Он отступил в сторону, и рядом с ним показался человек, который, как решил Непомук, тоже явился к нему из сна. Ростом он был выше шести футов, с черными спутанными волосами, в грязном плаще и с длинным носом. И он курил.

– Дьявол меня забери, – проворчал Куизль и, затянувшись, оглядел израненного друга. – Мастер Ганс и вправду постарался на славу. Недели понадобятся, чтобы полностью на ноги тебя поставить.

– Что скажешь? – Мастер Ганс рядом с ним улыбнулся. – Шедевр. Жаль только, друг твой слишком упрям. Не мучился бы так, признайся он сразу. Если хочешь, могу подлечить его… Правда, малость заплатить придется.

Куизль отмахнулся:

– Будет тебе, Ганс. По части пыток ты, может, и лучший, но вот лечить я лучше сам буду. Для этого требуется кое-что такое, чем Господь тебя, к сожалению, обделил.

– И что же?

– Сердце. – Куизль сунул растерянному палачу несколько монет. – Вот, чтобы ты оставил нас ненадолго. Давай, исчезни уже с глаз долой.

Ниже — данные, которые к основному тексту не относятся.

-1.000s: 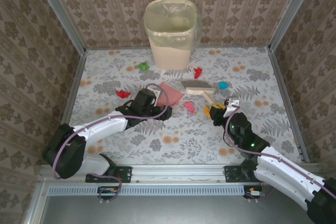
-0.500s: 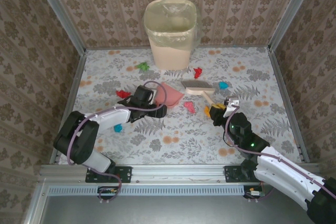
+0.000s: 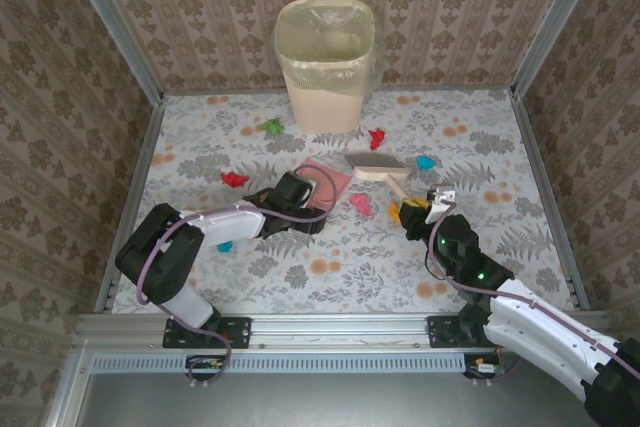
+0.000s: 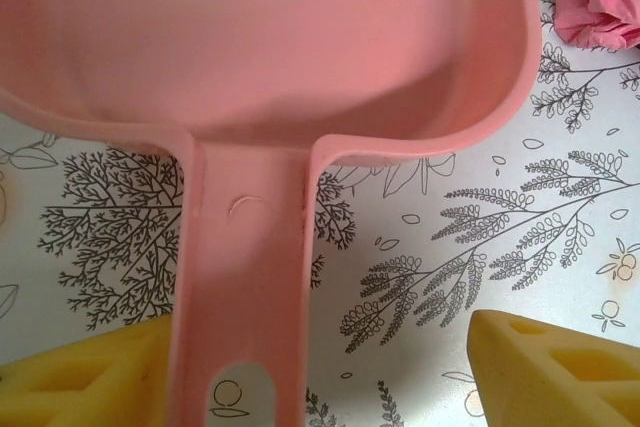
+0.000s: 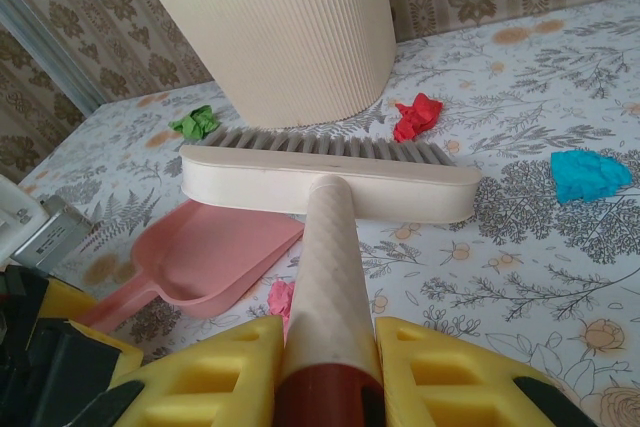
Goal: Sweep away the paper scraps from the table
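No text, label, brand, number or sign can be read on anything here. The print on the wide, flat white-grey table is leaves and orange flowers, not lettering.
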`<state>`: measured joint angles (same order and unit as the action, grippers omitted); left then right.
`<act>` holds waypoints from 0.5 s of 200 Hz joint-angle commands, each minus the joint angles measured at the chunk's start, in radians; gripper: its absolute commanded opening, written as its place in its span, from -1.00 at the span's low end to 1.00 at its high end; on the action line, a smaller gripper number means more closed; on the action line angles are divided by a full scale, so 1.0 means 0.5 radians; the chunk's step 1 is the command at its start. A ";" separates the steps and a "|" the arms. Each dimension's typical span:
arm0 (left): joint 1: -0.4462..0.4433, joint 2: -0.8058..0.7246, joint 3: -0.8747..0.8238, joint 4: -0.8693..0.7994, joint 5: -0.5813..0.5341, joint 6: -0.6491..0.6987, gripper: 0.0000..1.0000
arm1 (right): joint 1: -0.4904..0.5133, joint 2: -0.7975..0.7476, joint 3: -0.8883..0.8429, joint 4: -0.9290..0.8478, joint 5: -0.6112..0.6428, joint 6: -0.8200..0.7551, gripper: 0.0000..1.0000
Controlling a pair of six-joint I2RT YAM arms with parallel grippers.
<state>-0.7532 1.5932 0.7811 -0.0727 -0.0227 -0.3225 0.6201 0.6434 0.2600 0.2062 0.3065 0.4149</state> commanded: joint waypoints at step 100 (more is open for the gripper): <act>-0.157 -0.240 -0.378 0.499 -0.435 -0.063 0.25 | 0.016 -0.004 0.045 0.116 0.031 -0.038 -1.00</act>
<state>-0.8299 1.5009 0.6266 0.0776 -0.1989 -0.3225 0.6201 0.6434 0.2600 0.2066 0.3065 0.4141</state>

Мастер Ганс пожал плечами и вышел за дверь. Там он подбросил монеты, ловко их поймал и крикнул через дверь:

– Слишком ты мягок для этой работы, Куизль! Слишком чувствительные обычно плохо спят… Ну что, Куизль? Плохо ты спишь?

Якоб не удостоил его ответом, а шагнул к другу, сидевшему на жестком полу. Затем поднял его, точно ребенка, и обнял.

– Все позади, Непомук, – прошептал он. – Все позади.

– По… позади? – Тучный монах изумленно взглянул на друга. Под глазами еще не рассосались синяки после андексских охотников, к разбитым губам липли мухи. – То есть… я свободен?

– Сам я тебя забрать не могу, – спокойно ответил палач. – Это не в моей власти. Но настоятель божился, что в ближайшее время вытащит тебя отсюда. – Он ухмыльнулся. – У его высокопреподобия передо мною должок. Без меня не быть ему теперь настоятелем, кое-кто другой занял бы его место.

Откуда-то донесся протяжный, пронзительный вопль, и Непомук вздрогнул.

– Господи, кто это? – прошептал он.

– Боюсь, это и есть тот самый кое-кто. Брат Иеремия с братом Бенедиктом хоть и признались во всем, мастер Ганс надеется еще что-нибудь у них вызнать. Ему все-таки за признания платят.

У Непомука отвисла челюсть. Он ущипнул себя, чтобы убедиться, что это действительно не сон.

– То есть… там приор и… – пробормотал он.

Куизль усадил его обратно на пол.

– Это долгая история. Я тебе все расскажу, но для начала устроимся поудобнее в этом свинарнике.

Палач подмигнул и вынул из-под плаща вторую трубку и мех с вином.